Studies have found higher rates of depression, anxiety, post-traumatic stress disorder, insomnia, addictions, self-harm and suicidal thoughts, and enduring mental health issues among people living with HIV compared to the general population.
The reasons for this are complex and include: a higher risk of HIV acquisition in people with pre-existing mental health difficulties; traumatic life events and substance use; the impact of living with a stigmatised, chronic medical condition; and potential side-effects of antiretroviral treatment (either causing unpleasant physical health symptoms or neuropsychiatric interactions directly causing or exacerbating mental health symptoms).
Some challenges will be relevant to all people living with HIV, whilst others affect specific key populations (e.g. black MSM, trans women, drug users, those in prison, sex workers and people living with disabilities).
Not only does mental health negatively affect quality of life, it can create a vicious cycle as it can complicate clinical care (e.g. disengagement from healthcare systems, non-adherence to ART), thus compromising physical health and heightening the risk of onward HIV transmission. However, recent audits have found variability in the extent to which mental health screening is conducted, and concerns regarding access to relevant mental healthcare services when detected.
Therefore, the assessment, management and promotion of mental health for people living with HIV is of critical importance, and is recommended following diagnosis and other events known to trigger or exacerbate psychological distress or cognitive difficulties (e.g. significant changes in physical health, starting or changing ART, difficulties with adherence, re-engaging with clinical care after being lost to follow-up, significant life events such as a difficult relationship break-up, experiencing stigma or violence, losing benefits, or sudden death of a loved one) and on an annual basis thereafter.
Assessment involves regular screening for common mental health difficulties (by clinical questioning and/or specific and validated measures) with appropriate and timely escalation to relevant services if concerns are noted, utilising the stepped-care approach (Figure 1). Clear referral pathways with effective and defined communication channels should be established between HIV services and those providing mental healthcare, to minimise fragmentation, with the person living with HIV included in communication whenever possible. Any possible barriers to referral should also be anticipated and addressed (e.g. language and translation needs, geographical residency of person and service, the service’s views on working with dual diagnosis, for example, drug use).
Specific screening tools should not be seen as a replacement for an individual discussion about mental health with a specialist HIV consultant or GP, with whom the person living with HIV may have a long-standing relationship. Equally mental health can fluctuate or be episodic, and many screening questions relate to a specific and recent period of time which may not coincide with a person’s difficulties. Conversely, however, being asked ’How are you?’ will not necessarily prompt a discussion of depression, anxiety, insomnia, cognitive issues, PTSD and so on. Therefore, mental health screening can help clinicians and people living with HIV to identify a need and refer to appropriate support.

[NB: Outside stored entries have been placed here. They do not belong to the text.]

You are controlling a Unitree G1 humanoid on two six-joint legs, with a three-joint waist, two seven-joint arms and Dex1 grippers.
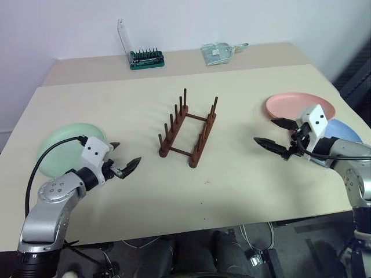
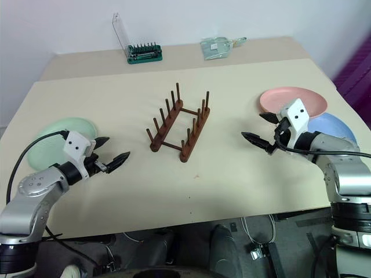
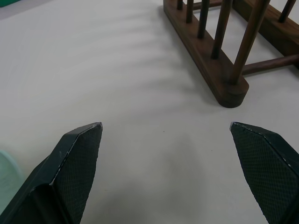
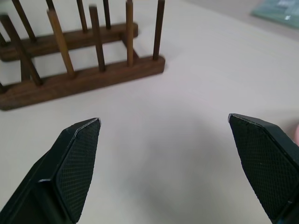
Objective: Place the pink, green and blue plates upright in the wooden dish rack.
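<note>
No plate is racked yet. The rack [image 1: 188,132] stands empty mid-desk, flanked by the wide, empty left claw [image 1: 123,161] and right claw [image 1: 273,133]. Beyond them, a plate must be reached: green [image 1: 61,147], pink [image 1: 290,105] or blue [image 1: 348,132].

A: Is there room around the wooden dish rack [image 1: 188,134]?

B: Yes. The table [image 1: 243,174] is bare on both sides of it and in front, so a gripper could come in from there.

A: What's in the way?

B: The pegs stand up in two rows. The green plate [image 1: 61,147] sits far left. The pink plate [image 1: 293,105] and blue plate [image 1: 348,132] sit far right. A green bit case [image 1: 146,58] and a clear bag [image 1: 219,52] sit at the back.
</note>
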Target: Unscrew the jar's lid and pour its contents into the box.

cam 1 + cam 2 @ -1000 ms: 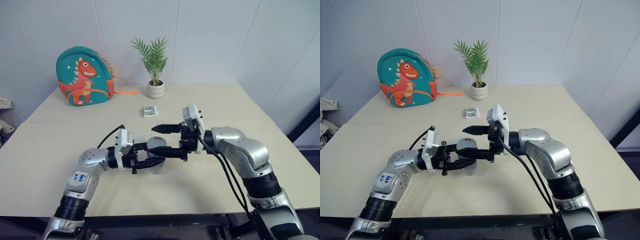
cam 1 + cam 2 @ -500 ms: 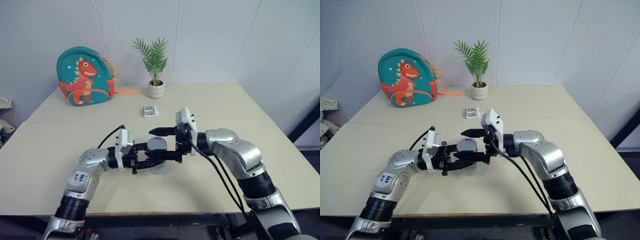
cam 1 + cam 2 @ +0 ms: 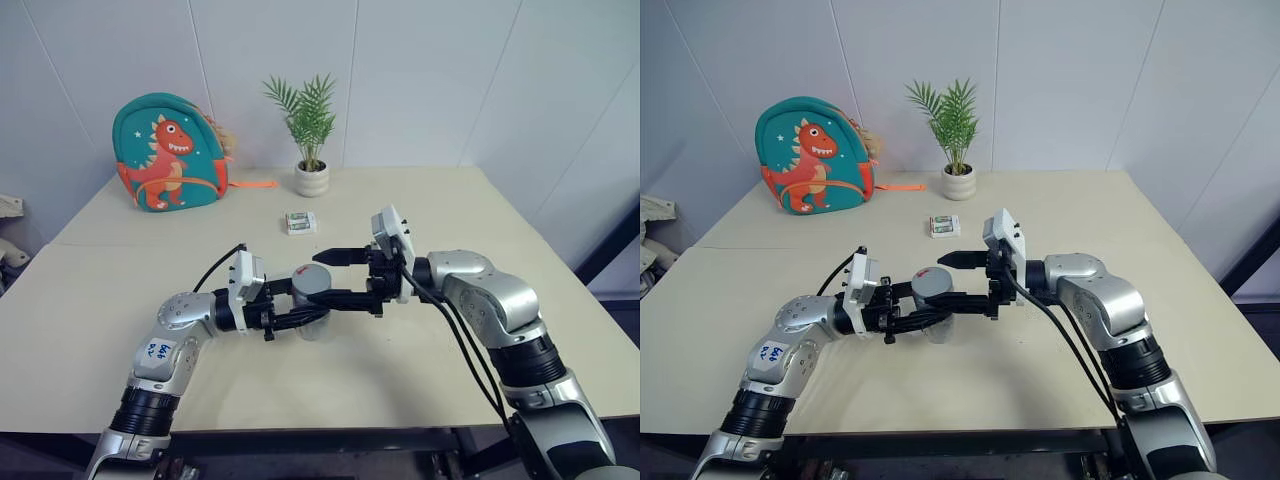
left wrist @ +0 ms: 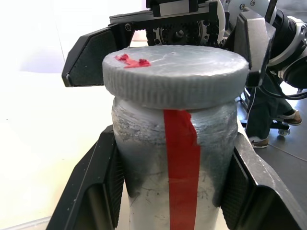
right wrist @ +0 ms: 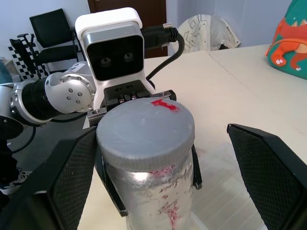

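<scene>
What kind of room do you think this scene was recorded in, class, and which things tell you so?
Probably an office or lab workroom set up for robot trials: a plain beige table against pale panelled walls, staged props such as a dinosaur backpack and a potted plant, and black office chairs behind.

The right pincer [image 3: 333, 275] stands wide open, one finger on each side of the lid [image 3: 312, 283], with a gap on both sides. The left pincer [image 3: 300, 305] clamps the jar [image 4: 175, 177] below the lid, so the jar's body is blocked while the lid's top and rim are free. Under the jar sits the box [image 3: 930, 331]. Farther back on the desk [image 3: 90, 300], a small pack [image 3: 300, 222], a plant pot [image 3: 311, 179] and a backpack [image 3: 168, 152] stand well apart; the near and side areas are bare.
</scene>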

Furthermore, some people living with HIV may not consider accessing mental health services even if they identify as being depressed or anxious. This may be because they perceive this level of emotional (ill) health as expected, and may not necessarily have an awareness that it could be improved with interventions. There can also be stigma associated with accessing mental health services, especially in some cultural groups such as black and minority ethnic communities and men, and so for these reasons people living with HIV may under-report their difficulties in consultations.

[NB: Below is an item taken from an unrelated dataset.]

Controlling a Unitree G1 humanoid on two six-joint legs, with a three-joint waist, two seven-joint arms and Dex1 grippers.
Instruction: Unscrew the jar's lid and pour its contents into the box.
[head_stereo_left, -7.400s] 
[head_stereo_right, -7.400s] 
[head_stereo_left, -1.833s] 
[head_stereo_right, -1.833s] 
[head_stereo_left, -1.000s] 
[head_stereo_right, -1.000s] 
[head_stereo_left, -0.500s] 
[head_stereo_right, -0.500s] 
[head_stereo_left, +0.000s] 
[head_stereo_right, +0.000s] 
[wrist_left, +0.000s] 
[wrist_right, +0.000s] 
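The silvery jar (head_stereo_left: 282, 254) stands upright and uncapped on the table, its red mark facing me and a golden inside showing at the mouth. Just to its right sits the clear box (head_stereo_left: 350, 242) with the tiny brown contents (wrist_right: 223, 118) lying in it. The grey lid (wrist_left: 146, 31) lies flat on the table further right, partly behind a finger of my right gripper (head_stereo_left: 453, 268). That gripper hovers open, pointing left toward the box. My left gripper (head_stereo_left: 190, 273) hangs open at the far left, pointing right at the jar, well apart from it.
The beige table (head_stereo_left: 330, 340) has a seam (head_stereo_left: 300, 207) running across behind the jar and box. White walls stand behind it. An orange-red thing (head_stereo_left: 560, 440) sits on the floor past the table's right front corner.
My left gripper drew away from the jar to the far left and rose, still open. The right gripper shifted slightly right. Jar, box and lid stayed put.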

There is a recognised need for national standardised screening measures for mental health; however, this is not currently possible due to the lack of evidence. Clinical opinion will need to inform the selection of tool(s) used, which may vary depending on the person living with HIV, cultural differences, and norms available. A non-exhaustive list of some commonly used measures is provided in Appendix 6.

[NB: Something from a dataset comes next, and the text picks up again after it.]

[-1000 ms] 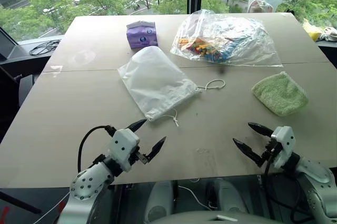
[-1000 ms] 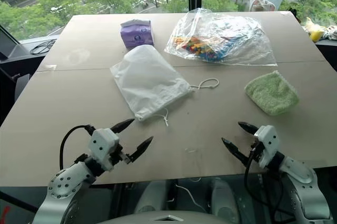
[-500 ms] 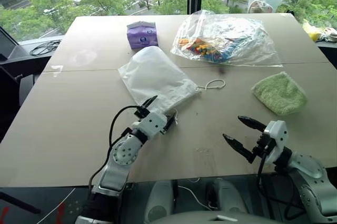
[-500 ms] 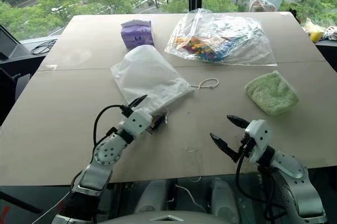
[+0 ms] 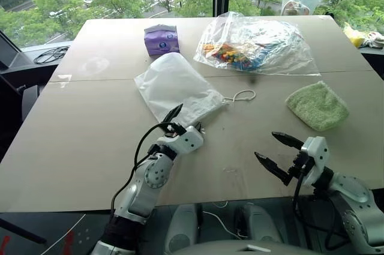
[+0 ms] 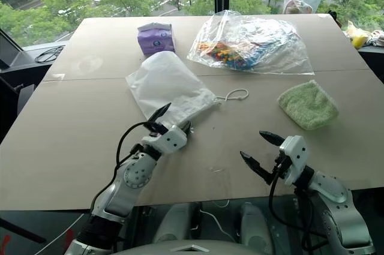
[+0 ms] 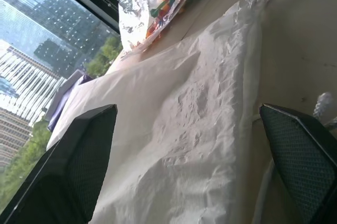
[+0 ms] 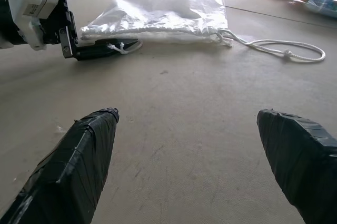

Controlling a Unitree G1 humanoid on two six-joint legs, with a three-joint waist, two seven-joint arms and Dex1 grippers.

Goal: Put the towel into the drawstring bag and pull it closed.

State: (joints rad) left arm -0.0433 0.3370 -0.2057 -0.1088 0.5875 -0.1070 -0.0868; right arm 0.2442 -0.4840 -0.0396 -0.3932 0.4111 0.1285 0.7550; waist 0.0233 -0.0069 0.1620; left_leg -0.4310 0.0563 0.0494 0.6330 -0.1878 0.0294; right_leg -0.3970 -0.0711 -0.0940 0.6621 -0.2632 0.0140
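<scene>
The drawstring bag (image 5: pixel 177 87), white and translucent, lies flat mid-table, its cord loop (image 5: pixel 243 95) trailing to the right. My left gripper (image 5: pixel 187 120) is open at the bag's near mouth corner. One of its fingers (image 8: pixel 100 50) rests on the table by the knotted cord end, and the other is raised above the fabric. In the left wrist view the bag (image 7: pixel 189 129) spreads between the two fingers. The light green towel (image 5: pixel 318 106) lies at the right, apart from both grippers. My right gripper (image 5: pixel 267 146) hovers open and empty over bare table near the front edge.
A purple packet (image 5: pixel 161 39) and a large clear bag of colourful items (image 5: pixel 258 45) sit behind the drawstring bag. A yellow object (image 5: pixel 357 34) lies at the far right edge. Black cables (image 5: pixel 51 54) lie off the table's left side.
My left arm has reached forward from the front edge to the bag's mouth and rolled its wrist. The right gripper has shifted slightly to the left, still open.
</scene>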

The management of the issue(s) present will depend on the severity and complexity of the mental health difficulty, evidence-base, and the person’s preference, and should be provided by appropriately qualified providers following relevant clinical guidance.
It is beyond the remit of this Standard to explore all potential mental health difficulties and the HIV-specific evidence base (or lack thereof) for each. Rather, good care should be both culturally competent with respect to the unique facets of living with HIV, account for patient choice, and be evidence-based. This may include both long-established psychological and psychiatric interventions as well as emerging therapies (e.g. mindfulness-based cognitive therapy and prevention of depressive relapse or recurrence, and mindfulness-based stress reduction and psychological and HIV health outcomes). This paradigm is known within psychological therapies as the ‘what works for whom’ approach.
If the mental healthcare professional is not based within the HIV service, they should access research literature, training, consultation or supervision with HIV-specific knowledge and cultural competencies (e.g. neuropsychiatric side-effects of ART as a differential diagnosis, drug–drug interactions between ART and psychotropic medications, stigmatised minority groups).
When working with people living with HIV careful attention should be paid to their lifespan stage (e.g. adolescence, young to middle adulthood, older age, end of life) and personal demographics (e.g. gender, race and ethnicity, migration status, religion and sexual orientation) as these, and the interaction between them, may serve as either resilience or stress factors for their psychological well-being and mental health, and affect both how they understand and access services. As such, any biopsychosocial assessment should formulate lifespan and demographic variables as part of person-centred care.